YOUR OBJECTIVE. Your reply should restate the lines from the top of the entries through the line containing "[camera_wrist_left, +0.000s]" word for word, with no pictures.

** DATA SUPPLIED follows **

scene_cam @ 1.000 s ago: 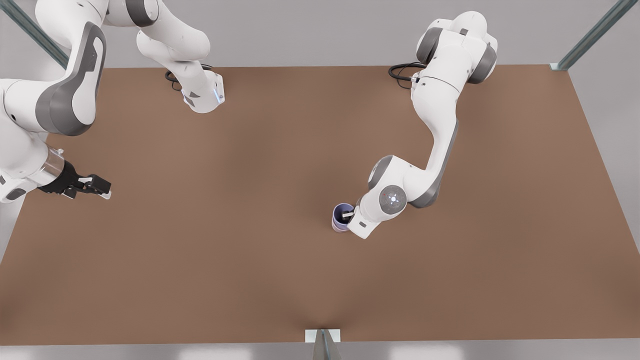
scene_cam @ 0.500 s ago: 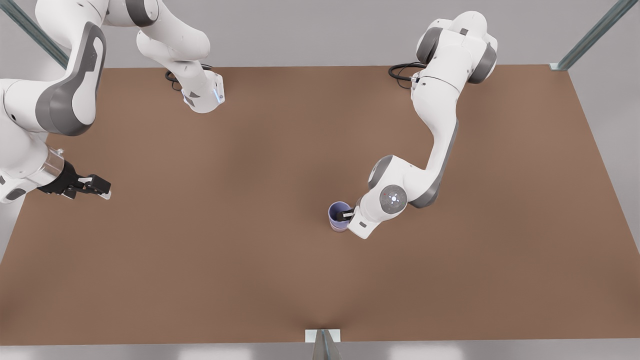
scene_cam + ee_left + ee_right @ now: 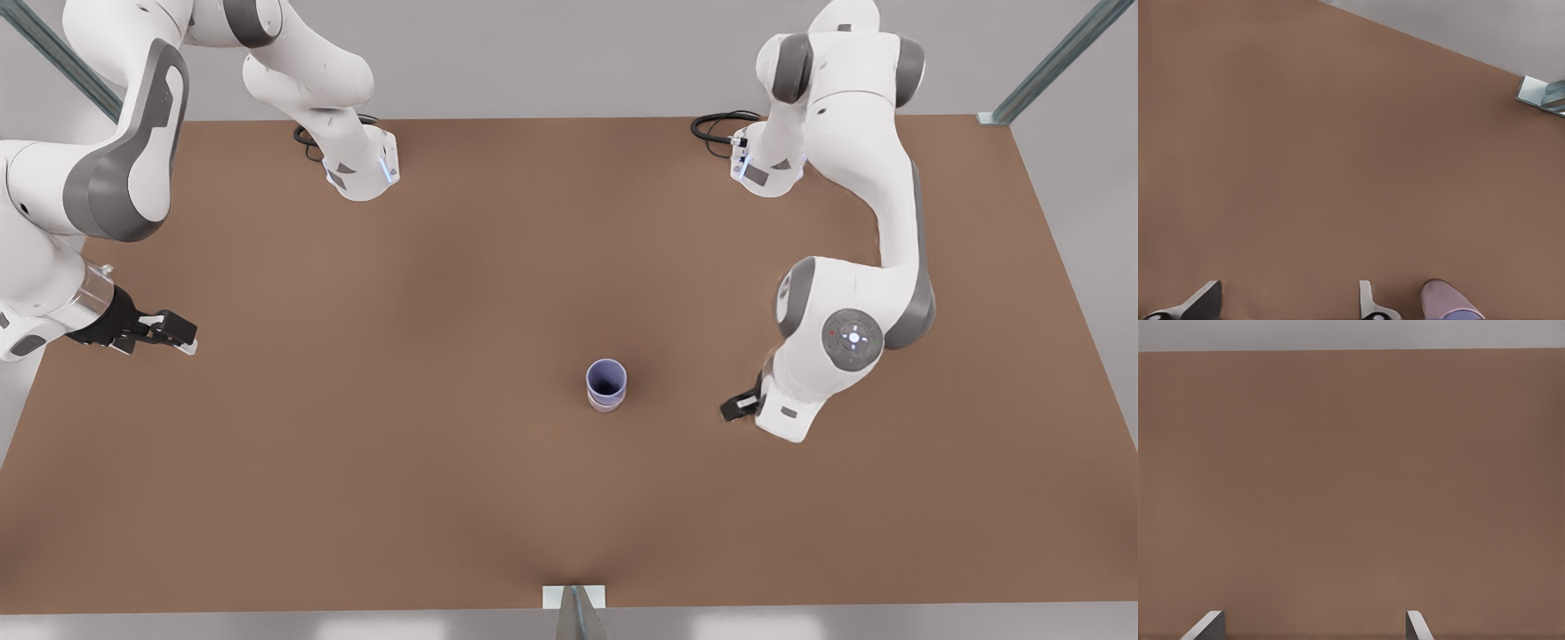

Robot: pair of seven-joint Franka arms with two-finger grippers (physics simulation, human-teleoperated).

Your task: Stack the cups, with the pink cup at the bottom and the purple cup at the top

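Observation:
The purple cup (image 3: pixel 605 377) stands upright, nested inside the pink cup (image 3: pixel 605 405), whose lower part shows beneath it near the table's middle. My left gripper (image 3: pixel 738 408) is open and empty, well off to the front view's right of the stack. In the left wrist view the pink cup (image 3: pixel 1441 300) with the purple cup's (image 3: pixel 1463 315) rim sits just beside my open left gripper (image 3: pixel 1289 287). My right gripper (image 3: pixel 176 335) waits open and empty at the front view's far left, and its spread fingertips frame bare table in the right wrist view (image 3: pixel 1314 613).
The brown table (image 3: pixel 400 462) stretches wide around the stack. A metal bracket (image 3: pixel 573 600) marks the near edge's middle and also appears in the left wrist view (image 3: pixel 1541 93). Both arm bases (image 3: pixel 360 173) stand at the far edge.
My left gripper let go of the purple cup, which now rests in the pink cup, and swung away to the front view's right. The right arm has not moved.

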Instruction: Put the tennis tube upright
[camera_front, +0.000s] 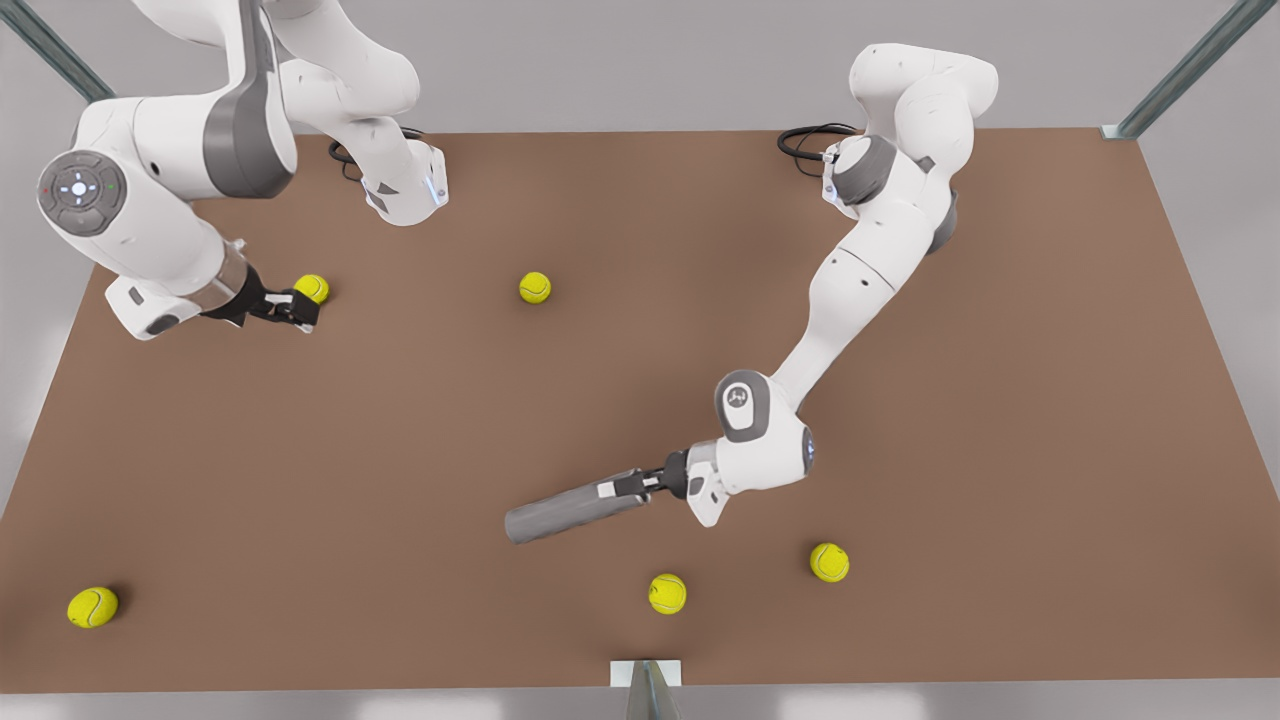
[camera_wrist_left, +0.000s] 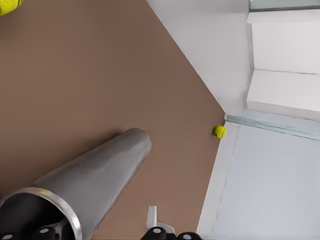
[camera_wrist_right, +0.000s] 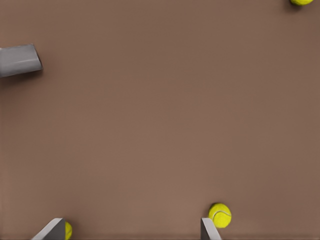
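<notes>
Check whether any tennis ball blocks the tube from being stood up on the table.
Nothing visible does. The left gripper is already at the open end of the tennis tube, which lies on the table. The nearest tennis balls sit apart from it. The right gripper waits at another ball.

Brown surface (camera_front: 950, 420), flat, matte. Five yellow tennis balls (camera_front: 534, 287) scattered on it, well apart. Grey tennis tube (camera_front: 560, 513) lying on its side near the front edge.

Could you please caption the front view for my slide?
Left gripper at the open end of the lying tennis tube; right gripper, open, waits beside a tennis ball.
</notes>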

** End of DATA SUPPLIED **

COMPLETED TASK.
scene_cam @ 1.000 s ago: 
scene_cam @ 0.500 s ago: 
scene_cam + ee_left + ee_right @ now: 

Robot: pair of seven-joint Franka arms with two-finger grippers (physics simulation, human-teleoperated).

Your task: Stack the cups, with the pink cup at the bottom and the purple cup at the top

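Observation:
The purple cup (image 3: pixel 605 377) stands upright, nested inside the pink cup (image 3: pixel 605 405), whose lower part shows beneath it near the table's middle. My left gripper (image 3: pixel 738 408) is open and empty, well off to the front view's right of the stack. In the left wrist view the pink cup (image 3: pixel 1441 300) with the purple cup's (image 3: pixel 1463 315) rim sits just beside my open left gripper (image 3: pixel 1289 287). My right gripper (image 3: pixel 176 335) waits open and empty at the front view's far left, and its spread fingertips frame bare table in the right wrist view (image 3: pixel 1314 613).
The brown table (image 3: pixel 400 462) stretches wide around the stack. A metal bracket (image 3: pixel 573 600) marks the near edge's middle and also appears in the left wrist view (image 3: pixel 1541 93). Both arm bases (image 3: pixel 360 173) stand at the far edge.
My left gripper let go of the purple cup, which now rests in the pink cup, and swung away to the front view's right. The right arm has not moved.
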
Instruction: Put the tennis tube upright
[camera_front, +0.000s] 
[camera_wrist_left, +0.000s] 

The answer given is complete as it stands.